On April 28, 2017, the Company entered
into a sublease agreement with Teradata US, Inc., pursuant to which the Company agreed to sublease certain office space located
adjacent to the Company's headquarters in San Carlos, California. The space consists of approximately 11,449 rentable square
feet in the building located in San Carlos, California and will expire on October 31, 2018.
New York Lease
The Company leases office space in New
York for a monthly rental of approximately $18,000 a month through July 2017. On June 5, 2017, the Company entered into an agreement
whereby the Company will lease office space from August 1, 2017 to July 31, 2018 for approximately $9,000 a month.
The Company recognizes rental expense on
the facilities on a straight-line basis over the lease term. Differences between the straight-line rent expense and rent payments
are classified as deferred rent liability on the balance sheet. As of September 30, 2017, the Company's future minimum lease
payments under non-cancelable operating leases are as follows (in thousands):
Year
|
|
Operating
Lease Commitments
|
|
2017 (remaining three months)
|
|
$
|
276
|
|
2018
|
|
|
1,023
|
|
2019
|
|
|
700
|
|
2020
|
|
|
495
|
|
2021
|
|
|
169
|
|
|
|
$
|
2,663
|
|
Rent expense was $0.3 million and $0.2
million for the three months ended September 30, 2017 and 2016, respectively and was $0.7 million and $0.4 million for the nine
months ended September 30, 2017 and 2016, respectively.
NOTE 10. RELATED PARTY TRANSACTIONS
Sanford J. Hillsberg, one of the Company’s
directors, is an attorney at TroyGould PC. TroyGould PC rendered and continues to render legal services to the Company. The Company
paid TroyGould PC $0.1 million and $0.4 million for the three months ended September 30, 2017 and 2016, respectively and $0.5 million
and $0.7 million for the nine months ended September 30, 2017 and 2016, respectively. Mr. Hillsberg did not directly provide any
legal services to the Company during the periods noted. As of September 30, 2017, the Company had $0.1 million in liabilities owing
to TroyGould PC related to legal services.

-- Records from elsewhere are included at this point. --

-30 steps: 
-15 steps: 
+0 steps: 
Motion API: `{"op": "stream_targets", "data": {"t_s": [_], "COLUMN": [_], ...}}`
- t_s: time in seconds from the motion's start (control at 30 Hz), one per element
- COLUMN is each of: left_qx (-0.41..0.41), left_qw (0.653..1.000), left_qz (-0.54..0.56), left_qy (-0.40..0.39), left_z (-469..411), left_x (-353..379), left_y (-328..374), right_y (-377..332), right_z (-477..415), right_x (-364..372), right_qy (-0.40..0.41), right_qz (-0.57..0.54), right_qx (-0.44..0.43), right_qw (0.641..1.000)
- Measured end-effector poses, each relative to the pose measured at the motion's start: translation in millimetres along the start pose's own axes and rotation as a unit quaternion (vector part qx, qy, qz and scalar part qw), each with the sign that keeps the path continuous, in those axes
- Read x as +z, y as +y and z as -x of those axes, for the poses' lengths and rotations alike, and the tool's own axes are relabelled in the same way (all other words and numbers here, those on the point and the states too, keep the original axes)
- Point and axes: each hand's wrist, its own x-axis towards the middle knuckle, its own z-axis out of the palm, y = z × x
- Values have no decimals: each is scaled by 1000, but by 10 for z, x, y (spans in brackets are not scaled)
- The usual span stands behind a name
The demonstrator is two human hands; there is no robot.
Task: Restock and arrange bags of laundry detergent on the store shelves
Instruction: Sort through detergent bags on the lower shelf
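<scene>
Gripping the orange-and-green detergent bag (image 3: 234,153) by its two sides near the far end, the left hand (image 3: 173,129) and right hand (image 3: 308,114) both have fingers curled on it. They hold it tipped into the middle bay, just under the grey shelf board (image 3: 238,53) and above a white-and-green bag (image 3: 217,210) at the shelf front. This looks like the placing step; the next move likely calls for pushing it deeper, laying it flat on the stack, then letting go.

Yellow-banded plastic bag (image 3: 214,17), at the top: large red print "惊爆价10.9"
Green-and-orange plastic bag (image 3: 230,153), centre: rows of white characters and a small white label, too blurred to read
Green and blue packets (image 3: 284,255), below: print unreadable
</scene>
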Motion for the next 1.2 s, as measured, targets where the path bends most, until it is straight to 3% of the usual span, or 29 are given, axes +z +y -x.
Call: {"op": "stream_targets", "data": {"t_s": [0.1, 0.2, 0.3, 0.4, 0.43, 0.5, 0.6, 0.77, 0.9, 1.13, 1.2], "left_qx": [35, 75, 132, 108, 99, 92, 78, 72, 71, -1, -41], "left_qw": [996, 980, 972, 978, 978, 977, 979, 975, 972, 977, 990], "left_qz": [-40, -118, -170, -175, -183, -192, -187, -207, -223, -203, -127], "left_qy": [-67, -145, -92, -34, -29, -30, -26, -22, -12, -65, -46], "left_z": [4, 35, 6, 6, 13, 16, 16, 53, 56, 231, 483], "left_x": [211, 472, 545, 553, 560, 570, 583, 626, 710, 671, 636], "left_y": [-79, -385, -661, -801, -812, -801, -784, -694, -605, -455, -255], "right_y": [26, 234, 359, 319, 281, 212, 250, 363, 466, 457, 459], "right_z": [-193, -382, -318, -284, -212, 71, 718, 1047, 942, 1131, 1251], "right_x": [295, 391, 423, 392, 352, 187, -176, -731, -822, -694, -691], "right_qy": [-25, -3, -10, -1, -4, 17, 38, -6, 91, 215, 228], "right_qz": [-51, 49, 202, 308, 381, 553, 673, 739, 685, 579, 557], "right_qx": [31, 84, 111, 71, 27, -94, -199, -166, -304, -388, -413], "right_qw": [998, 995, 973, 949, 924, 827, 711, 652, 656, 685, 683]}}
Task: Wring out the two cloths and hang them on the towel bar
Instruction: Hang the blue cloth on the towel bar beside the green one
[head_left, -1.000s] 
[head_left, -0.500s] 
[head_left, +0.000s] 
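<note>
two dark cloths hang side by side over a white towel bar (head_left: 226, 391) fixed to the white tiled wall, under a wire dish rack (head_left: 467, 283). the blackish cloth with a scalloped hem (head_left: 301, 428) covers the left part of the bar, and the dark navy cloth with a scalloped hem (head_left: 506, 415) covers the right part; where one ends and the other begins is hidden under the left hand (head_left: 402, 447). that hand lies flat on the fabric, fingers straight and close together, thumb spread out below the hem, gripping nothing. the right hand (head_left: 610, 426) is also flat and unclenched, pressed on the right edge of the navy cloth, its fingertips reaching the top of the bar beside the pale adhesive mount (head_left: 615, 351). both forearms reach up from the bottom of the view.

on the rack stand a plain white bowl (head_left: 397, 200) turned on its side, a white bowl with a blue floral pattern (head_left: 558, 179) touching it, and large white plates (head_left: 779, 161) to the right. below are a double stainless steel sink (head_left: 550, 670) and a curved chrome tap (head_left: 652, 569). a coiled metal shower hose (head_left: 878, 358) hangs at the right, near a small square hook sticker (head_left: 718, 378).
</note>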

On September 14, 2017, we entered into
a three-year consulting agreement with Iain Dukes, D. Phil, the Chairman of our Board of Directors. As compensation for his consulting
services, we granted Dr. Dukes a stock option to purchase up to 150,000 shares of our common stock, at an exercise price of $7.30
per share. Under the Consulting Agreement, Dr. Dukes agreed to provide the Company with services regarding business development
opportunities, licensing transactions and technology acquisitions by the Company, and any such strategic initiatives appropriate
for the Company that Dr. Dukes may identify. The granted stock options vest in 12 quarterly installments (with 1/12th of the option
shares having vested on the date of grant). The vesting of the granted stock options will accelerate, and the entire award will
become fully vested upon the closing of a significant licensing transaction, a material product acquisition, a material strategic
transaction, or upon a Change of Control transaction. The Company recognized $0.1 million for the three months ended September
30, 2017, and $0.1 million for the nine months ended September 30, 2017.